NEW YORK (TheStreet) -- The economy is ready for a Federal Reserve interest rate increase, according to one powerful player -- or is it?
Dennis Lockhart, President of the Federal Reserve Bank of Atlanta, is quoted by The New York Times as saying, "the economy is ready for the first increase in short-term interest rates in more than nine years and it would take a significant deterioration in the data to convince him not to move in September."
But, Fed officials have been claiming a need to raise short-term interest rates for most of this year. And yet, nothing has been done. Will the Fed make a move in September? Your guess is as good as mine.
What's going on here? Why hasn't the Federal Reserve raised short-term interest rates this year? Why are we so uncertain about whether or not the Fed will raise short-term interest rates this fall?

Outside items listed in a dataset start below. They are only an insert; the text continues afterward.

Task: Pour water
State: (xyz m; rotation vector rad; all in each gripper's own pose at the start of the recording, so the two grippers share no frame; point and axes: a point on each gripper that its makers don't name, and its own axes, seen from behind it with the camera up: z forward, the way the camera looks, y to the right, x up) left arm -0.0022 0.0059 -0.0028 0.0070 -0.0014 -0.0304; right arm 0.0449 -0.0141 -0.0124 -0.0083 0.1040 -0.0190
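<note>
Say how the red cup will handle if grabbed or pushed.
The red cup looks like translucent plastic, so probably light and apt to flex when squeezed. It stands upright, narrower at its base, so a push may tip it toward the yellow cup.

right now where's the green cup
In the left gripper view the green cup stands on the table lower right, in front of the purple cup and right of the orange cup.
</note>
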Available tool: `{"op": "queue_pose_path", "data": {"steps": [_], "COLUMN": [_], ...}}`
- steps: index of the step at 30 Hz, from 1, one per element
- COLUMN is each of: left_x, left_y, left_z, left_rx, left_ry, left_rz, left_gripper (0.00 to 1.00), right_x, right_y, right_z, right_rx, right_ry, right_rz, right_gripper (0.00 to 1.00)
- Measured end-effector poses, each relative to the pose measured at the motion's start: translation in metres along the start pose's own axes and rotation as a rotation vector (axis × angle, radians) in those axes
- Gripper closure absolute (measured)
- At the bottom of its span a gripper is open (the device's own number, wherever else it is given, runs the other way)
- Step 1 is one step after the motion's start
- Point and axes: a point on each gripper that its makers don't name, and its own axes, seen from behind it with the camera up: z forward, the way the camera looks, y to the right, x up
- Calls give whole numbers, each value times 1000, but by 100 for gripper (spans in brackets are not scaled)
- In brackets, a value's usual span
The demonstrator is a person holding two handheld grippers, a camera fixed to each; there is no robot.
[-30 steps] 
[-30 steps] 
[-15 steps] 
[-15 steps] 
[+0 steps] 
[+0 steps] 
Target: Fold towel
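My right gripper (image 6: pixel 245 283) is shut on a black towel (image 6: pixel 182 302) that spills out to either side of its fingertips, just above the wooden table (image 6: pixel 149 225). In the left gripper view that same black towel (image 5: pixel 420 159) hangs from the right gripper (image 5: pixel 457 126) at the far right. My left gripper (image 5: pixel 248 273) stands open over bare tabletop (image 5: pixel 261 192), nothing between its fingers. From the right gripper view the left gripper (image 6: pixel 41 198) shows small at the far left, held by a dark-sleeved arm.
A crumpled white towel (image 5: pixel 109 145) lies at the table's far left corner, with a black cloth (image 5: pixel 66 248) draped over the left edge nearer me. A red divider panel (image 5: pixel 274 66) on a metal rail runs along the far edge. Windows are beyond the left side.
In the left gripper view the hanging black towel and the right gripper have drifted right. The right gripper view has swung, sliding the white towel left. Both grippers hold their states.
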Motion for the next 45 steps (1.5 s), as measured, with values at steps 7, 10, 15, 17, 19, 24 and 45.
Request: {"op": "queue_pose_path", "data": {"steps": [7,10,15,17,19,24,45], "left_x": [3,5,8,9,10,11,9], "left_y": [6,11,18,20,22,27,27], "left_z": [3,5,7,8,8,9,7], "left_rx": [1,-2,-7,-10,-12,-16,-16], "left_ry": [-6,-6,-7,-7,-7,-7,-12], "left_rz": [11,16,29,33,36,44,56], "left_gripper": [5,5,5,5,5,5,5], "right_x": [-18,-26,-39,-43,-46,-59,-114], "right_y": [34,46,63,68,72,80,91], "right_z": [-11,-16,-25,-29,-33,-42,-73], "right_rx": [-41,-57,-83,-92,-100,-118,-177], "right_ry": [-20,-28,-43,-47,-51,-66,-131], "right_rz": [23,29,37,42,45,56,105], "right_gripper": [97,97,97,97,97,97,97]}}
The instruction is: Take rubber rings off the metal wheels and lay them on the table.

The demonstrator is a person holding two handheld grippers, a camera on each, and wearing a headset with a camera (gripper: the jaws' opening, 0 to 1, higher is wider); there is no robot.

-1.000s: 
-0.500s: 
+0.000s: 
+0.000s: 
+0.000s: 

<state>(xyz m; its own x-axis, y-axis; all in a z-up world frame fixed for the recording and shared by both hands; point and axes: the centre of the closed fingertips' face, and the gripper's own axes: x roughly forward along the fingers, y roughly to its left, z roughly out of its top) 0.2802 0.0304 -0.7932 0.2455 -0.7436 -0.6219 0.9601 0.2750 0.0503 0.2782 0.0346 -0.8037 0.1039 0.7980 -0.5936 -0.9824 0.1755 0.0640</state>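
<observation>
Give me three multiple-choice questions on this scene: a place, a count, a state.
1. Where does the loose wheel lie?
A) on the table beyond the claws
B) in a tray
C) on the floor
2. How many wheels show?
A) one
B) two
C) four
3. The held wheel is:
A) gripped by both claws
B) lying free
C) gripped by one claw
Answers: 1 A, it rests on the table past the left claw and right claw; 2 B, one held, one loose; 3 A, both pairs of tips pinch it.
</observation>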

Officials at the Fed, as well as most of the rest of us, don't really know what's going on and what might happen. Our models of the world have failed us and we don't have anything to really rely on in the future.
In his analysis, Lockhart, in The New York Times article, places some faith in what was called the "Phillips Curve," a concept that first reached the world in a publication by economist A. W. Phillips in 1958. The Phillips Curve purported to show a short-term negative relationship between unemployment and wages -- and inflation.
Lockhart said he had grown more confident inflation will pick up mainly because slack in the labor market and broader economy is diminishing. "I think a policy maker has to act on the view that the basic relationship in the Phillips curve between inflation and employment will assert itself in a reasonable period of time as the economy tightens up, as the resource picture in the economy tightens."
The United States economy is now beginning its seventh year of recovery. The question is whether or not this is "a reasonable period of time" for this trade off to show up?
Milton Friedman, in 1968, argued that there was no trade off in the longer run that the Phillips Curve argument really isn't helpful in making monetary policy.
And, Lockhart waffles. He says, "I don't think it would be a big policy error to wait somewhat longer. I'm not one to quibble over one meeting or so. But I do think we are close."
The Federal Reserve doesn't seem to have a model of the economy that it trusts. In general, economists and investors don't seem to have a model of the economy that they trust. Consequently, everyone is looking for a path, really doesn't have the foggiest idea of what that path should look like.
The Federal Reserve has a balance sheet that totals $4.5 trillion on July 29, 2015. This balance sheet has resulted in about $2.6 trillion in excess reserves in the commercial banking system.
Many in the Fed want, at some time to return to a more normal balance sheet, whatever that is. On September 4, 2008, the Fed's balance sheet amounted just a little more that $900 billion, compared with the $4.5 trillion now. Excess reserves on that date were less than $4 billion, or $0.004 trillion.
What is normal? How do we get there? And, what about the economy?
Well, the latest Fed staff estimates of economic growth through 2020 is for the real economy to grow at slightly less than a 2% annual rate, fourth quarter over fourth quarter.
The only conclusion one can make from this report is that the Federal Reserve can do very little over the next few years to stimulate economic growth in the United States. And, this is with the inflation rate for the economy staying below the 2% target that the Fed is aiming for and with the effective Federal Funds rate, the Fed's target rate of interest, getting back to a "more normal level" of slightly more than 3%.
Officials at the Fed have never been in a situation like this before. Consequently, most of what they are doing is just guesswork. So, what else is new?